EXERCISE
All lines up to and including the one that contains "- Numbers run" are to be transcribed exactly, starting from the first line of the records.

Saved data entries
═══
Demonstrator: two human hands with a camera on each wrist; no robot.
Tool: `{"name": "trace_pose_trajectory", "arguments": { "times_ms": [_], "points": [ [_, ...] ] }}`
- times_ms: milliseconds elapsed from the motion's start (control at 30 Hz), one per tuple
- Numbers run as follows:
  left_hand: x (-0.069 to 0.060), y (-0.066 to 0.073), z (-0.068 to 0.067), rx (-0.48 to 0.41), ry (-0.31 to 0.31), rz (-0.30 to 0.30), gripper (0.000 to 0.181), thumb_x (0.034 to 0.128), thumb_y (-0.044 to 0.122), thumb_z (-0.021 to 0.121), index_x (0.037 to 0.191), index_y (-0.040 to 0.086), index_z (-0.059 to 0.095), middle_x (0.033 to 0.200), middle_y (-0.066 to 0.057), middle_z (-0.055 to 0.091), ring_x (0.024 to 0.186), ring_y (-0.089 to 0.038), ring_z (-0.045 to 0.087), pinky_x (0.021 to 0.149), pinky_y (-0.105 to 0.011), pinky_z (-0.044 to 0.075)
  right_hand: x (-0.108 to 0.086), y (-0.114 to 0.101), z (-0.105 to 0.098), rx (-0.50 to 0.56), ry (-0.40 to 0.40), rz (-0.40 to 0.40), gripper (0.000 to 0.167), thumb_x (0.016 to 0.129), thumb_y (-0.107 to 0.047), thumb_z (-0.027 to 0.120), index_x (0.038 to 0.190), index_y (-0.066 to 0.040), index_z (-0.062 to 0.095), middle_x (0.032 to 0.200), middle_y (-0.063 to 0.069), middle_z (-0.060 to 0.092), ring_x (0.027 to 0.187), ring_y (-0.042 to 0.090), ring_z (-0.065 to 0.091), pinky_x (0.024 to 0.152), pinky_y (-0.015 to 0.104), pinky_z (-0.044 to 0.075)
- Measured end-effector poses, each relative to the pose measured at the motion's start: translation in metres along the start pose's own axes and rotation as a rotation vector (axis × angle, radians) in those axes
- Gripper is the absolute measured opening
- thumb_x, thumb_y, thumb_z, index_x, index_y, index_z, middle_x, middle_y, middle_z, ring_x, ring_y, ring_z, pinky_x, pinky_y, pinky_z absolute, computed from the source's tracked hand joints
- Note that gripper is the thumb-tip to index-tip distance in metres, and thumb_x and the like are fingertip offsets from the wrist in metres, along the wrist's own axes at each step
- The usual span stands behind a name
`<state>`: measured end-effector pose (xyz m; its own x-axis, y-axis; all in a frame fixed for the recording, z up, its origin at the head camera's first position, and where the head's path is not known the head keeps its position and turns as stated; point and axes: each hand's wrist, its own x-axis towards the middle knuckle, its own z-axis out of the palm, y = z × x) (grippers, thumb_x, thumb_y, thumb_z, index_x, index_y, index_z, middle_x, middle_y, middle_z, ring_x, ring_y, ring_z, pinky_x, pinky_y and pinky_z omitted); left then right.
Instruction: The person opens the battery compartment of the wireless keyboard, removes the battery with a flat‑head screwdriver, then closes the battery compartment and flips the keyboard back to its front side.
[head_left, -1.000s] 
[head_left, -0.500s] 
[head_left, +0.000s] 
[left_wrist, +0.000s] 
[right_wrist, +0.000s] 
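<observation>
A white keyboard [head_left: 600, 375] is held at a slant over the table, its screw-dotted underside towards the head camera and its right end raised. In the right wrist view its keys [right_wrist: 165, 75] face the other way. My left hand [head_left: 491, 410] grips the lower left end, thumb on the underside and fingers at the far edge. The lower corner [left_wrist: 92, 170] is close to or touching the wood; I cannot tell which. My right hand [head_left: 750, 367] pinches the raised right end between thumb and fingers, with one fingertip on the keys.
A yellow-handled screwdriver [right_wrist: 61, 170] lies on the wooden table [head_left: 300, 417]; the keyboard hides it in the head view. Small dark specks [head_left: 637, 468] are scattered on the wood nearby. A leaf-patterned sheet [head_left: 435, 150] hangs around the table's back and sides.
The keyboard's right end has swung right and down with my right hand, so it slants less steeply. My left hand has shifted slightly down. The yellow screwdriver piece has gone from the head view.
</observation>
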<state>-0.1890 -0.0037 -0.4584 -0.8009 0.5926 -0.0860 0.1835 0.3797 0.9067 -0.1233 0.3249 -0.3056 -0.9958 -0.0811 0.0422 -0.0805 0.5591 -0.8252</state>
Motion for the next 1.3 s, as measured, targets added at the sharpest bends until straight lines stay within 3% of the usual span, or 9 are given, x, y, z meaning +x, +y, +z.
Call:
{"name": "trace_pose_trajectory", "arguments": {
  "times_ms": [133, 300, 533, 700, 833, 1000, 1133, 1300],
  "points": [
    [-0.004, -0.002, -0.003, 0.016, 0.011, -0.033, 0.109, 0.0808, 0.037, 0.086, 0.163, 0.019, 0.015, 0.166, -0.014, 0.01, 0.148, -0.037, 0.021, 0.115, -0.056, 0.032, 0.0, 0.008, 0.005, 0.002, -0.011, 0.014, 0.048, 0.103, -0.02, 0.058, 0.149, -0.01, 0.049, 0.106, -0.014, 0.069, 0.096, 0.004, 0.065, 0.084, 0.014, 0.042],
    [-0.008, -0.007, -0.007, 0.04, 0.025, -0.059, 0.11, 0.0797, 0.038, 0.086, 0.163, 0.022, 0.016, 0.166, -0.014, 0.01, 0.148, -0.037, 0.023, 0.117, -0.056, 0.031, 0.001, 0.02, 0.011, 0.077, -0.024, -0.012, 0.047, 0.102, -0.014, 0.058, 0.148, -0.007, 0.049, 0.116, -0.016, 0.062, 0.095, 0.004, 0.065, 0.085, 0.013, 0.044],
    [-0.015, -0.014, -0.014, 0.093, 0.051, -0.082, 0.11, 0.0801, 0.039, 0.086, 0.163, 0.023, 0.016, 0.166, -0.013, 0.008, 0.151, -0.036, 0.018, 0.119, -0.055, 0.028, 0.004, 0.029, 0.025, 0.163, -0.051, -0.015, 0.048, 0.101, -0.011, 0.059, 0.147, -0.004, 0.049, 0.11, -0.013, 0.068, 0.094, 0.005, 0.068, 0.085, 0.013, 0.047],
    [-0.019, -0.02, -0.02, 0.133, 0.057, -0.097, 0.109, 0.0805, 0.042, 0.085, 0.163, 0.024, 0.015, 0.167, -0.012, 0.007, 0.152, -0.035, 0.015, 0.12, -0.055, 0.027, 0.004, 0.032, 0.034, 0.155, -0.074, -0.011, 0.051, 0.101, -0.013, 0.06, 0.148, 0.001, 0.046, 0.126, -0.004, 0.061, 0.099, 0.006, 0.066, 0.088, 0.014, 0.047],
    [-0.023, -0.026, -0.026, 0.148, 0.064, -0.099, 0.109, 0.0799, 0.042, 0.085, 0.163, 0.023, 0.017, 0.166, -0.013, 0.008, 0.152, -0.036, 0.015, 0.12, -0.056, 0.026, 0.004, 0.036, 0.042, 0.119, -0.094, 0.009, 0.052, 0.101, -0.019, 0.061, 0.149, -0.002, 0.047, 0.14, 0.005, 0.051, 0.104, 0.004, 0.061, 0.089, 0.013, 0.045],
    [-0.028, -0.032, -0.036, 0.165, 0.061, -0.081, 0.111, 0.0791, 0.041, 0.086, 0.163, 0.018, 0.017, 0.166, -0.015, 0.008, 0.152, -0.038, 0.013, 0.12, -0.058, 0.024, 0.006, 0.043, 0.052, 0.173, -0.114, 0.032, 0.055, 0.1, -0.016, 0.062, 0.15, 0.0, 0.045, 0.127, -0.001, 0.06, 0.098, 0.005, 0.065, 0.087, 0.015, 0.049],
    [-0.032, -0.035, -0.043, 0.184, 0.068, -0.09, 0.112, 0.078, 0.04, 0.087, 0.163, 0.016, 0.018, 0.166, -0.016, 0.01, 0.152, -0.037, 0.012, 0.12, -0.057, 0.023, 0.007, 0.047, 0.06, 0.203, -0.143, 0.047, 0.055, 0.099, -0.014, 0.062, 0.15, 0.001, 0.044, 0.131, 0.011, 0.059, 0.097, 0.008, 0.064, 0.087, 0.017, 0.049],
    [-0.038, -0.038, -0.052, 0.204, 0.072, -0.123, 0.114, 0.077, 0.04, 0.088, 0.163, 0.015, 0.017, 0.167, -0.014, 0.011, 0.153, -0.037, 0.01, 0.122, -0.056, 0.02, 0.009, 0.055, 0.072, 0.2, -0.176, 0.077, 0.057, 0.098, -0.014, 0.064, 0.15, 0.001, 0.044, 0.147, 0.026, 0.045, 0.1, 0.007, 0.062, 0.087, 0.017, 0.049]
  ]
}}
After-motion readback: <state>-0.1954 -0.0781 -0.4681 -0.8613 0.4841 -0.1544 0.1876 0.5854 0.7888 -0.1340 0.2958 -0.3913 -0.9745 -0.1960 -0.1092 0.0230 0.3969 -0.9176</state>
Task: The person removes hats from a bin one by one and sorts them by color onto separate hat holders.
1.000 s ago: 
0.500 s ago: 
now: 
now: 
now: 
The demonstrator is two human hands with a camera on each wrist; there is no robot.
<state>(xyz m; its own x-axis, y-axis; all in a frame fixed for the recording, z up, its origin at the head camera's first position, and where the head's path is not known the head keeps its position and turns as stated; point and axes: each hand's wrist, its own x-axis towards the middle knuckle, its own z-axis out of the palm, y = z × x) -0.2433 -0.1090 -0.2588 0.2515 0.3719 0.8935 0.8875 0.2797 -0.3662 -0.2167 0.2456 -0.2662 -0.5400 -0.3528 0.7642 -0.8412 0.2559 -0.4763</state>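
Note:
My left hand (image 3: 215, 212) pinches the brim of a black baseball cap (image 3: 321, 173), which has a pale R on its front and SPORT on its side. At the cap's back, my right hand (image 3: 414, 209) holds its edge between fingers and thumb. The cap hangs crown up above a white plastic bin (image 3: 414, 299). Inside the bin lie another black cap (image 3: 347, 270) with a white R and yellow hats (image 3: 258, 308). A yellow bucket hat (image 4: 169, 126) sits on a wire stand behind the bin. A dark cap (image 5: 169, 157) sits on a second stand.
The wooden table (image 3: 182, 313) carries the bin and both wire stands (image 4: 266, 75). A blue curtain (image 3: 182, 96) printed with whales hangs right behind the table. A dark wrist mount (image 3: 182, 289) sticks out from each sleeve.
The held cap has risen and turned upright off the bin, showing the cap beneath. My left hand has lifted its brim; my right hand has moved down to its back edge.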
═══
FINISHED EXERCISE
Demonstrator: two human hands with a camera on each wrist; no robot.
Tool: `{"name": "trace_pose_trajectory", "arguments": { "times_ms": [_], "points": [ [_, ...] ] }}`
- times_ms: milliseconds elapsed from the motion's start (control at 30 Hz), one per tuple
- Numbers run as follows:

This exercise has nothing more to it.